Extracted records:
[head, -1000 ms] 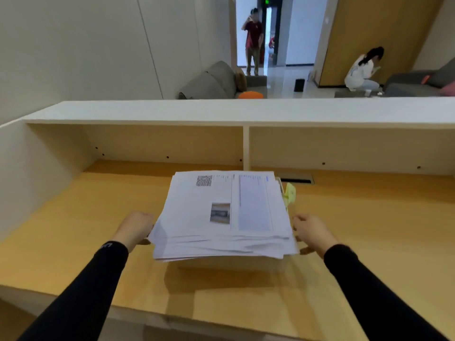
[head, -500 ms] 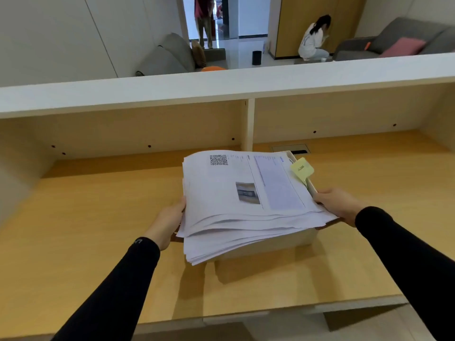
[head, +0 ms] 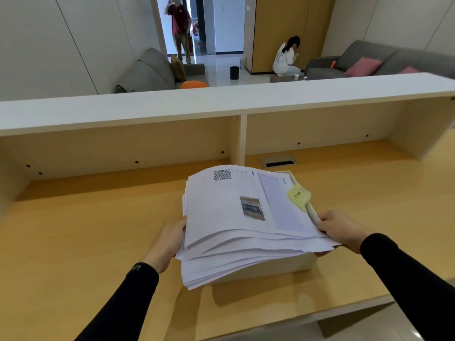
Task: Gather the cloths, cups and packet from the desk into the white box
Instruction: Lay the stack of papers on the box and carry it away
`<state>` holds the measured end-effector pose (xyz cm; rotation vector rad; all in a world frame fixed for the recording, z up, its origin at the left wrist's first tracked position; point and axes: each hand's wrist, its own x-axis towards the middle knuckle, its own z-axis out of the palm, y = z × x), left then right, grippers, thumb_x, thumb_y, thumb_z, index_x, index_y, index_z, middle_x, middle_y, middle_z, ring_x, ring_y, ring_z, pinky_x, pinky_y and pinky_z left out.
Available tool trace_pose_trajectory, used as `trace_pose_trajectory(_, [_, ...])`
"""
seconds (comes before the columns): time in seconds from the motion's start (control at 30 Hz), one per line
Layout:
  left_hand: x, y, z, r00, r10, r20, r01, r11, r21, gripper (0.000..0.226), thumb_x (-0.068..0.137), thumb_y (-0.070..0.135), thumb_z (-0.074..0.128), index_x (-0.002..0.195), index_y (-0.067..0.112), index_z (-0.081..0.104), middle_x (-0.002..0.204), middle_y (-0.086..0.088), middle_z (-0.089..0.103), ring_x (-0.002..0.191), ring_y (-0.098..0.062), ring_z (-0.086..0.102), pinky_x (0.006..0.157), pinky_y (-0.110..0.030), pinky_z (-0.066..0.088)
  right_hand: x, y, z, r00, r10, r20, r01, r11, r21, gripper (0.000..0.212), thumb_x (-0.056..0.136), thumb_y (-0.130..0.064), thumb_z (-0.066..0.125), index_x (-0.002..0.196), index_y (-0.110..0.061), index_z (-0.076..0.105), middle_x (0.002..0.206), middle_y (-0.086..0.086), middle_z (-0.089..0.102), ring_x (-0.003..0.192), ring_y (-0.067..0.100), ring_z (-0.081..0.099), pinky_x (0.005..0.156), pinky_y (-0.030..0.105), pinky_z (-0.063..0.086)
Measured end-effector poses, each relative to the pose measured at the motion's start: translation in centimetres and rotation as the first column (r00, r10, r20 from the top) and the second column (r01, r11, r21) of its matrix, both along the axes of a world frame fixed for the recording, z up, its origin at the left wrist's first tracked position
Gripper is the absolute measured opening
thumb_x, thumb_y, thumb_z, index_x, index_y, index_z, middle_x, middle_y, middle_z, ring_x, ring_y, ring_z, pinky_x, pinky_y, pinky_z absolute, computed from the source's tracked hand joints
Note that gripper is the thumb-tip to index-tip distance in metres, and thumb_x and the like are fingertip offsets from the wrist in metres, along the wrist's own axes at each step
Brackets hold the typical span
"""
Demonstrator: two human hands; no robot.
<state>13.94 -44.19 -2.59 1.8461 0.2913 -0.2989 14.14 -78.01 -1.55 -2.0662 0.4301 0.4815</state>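
A white box (head: 275,265) stands on the wooden desk (head: 73,242) in front of me, almost wholly covered by a thick stack of printed papers (head: 231,217) lying on top of it. A yellow-green tag (head: 298,195) sticks out at the box's right rim. My left hand (head: 170,239) grips the left side of the stack and box. My right hand (head: 341,228) holds the right side at the box's rim. What is inside the box is hidden. No cloths, cups or packet show on the desk.
A white shelf top (head: 221,102) runs across above the desk, with a divider (head: 238,140) and a cable slot (head: 279,162) behind the box. Beyond are grey sofas, a person standing in a doorway and a person crouching.
The box with its paper stack has turned and shifted right on the desk, and both hands stayed on its sides. My view swung and came closer.
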Motion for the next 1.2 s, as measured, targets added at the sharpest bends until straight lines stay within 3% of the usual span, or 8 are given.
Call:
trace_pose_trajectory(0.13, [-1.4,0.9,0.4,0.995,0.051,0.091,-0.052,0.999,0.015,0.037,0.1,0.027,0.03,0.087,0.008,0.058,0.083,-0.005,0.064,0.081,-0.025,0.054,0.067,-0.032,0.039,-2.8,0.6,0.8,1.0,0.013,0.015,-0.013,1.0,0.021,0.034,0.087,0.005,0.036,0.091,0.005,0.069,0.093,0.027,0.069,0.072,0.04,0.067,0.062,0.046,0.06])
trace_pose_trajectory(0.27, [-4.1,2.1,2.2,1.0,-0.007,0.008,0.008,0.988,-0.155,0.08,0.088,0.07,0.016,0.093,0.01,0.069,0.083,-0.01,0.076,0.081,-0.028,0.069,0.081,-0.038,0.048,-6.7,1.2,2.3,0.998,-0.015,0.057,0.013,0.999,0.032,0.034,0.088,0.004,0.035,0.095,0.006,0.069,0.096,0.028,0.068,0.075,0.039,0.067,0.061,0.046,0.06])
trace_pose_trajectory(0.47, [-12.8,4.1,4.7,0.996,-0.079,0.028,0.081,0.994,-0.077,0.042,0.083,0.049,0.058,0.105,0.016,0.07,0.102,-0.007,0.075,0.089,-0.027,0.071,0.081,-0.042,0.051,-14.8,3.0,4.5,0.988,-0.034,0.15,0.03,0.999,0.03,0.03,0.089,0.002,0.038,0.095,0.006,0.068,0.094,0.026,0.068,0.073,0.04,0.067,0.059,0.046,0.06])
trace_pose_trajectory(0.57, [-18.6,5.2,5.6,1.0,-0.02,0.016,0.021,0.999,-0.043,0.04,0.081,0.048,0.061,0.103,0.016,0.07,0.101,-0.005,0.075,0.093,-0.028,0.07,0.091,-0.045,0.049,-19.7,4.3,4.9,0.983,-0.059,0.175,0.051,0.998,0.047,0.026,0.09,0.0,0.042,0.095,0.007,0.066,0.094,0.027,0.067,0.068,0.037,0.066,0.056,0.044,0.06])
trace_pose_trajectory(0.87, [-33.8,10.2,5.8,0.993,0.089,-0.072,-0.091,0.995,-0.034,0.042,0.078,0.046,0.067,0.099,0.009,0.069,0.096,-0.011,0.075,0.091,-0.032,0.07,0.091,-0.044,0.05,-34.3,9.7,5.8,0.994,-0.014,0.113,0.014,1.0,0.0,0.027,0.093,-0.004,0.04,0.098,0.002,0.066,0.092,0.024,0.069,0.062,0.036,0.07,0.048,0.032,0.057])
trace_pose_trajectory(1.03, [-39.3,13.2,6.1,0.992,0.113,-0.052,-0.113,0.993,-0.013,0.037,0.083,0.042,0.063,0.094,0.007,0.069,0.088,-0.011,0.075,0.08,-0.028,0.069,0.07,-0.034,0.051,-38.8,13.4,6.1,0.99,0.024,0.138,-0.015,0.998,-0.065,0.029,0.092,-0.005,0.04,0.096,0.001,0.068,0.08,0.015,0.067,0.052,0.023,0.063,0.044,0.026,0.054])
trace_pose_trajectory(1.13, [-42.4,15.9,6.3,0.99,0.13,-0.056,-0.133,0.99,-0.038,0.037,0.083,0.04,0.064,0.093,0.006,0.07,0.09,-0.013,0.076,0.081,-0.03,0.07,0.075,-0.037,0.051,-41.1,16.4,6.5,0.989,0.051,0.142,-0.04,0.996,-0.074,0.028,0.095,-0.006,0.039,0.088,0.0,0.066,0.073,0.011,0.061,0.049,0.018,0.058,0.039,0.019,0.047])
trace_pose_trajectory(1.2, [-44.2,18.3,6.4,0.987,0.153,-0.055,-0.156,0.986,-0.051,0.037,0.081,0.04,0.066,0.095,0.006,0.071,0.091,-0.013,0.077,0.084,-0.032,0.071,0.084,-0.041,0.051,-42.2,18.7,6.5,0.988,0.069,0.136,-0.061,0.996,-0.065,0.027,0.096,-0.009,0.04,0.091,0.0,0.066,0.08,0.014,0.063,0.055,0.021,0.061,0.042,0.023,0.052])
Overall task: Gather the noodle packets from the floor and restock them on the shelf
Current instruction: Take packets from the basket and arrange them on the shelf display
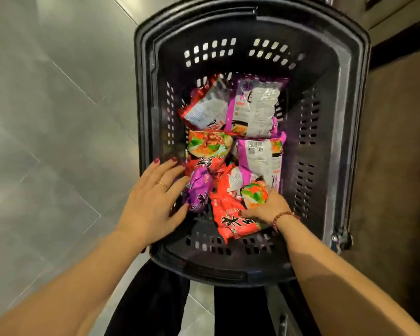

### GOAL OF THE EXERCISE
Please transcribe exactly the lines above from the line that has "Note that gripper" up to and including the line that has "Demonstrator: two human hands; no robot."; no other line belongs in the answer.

### REPLY
Note that gripper is the thumb-tip to index-tip distance in metres, and thumb_x and the like are fingertip offsets from the wrist in metres, along the wrist's own axes at each step
Brackets hold the typical span
"""
Demonstrator: two human hands; no robot.

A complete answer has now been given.